TASK PROMPT
Go through the material below and state how many lines include "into", giving the number only.

Start of SOURCE DATA

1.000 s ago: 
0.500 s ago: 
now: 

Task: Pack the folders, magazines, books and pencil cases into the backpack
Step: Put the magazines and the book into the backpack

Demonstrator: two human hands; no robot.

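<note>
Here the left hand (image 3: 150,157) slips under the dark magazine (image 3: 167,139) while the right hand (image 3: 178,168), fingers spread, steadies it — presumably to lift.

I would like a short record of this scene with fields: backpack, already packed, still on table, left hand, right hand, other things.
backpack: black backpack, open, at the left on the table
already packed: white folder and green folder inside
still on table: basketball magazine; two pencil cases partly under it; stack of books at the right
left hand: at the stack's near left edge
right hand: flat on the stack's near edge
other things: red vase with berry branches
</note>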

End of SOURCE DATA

SOLVED EXERCISE
2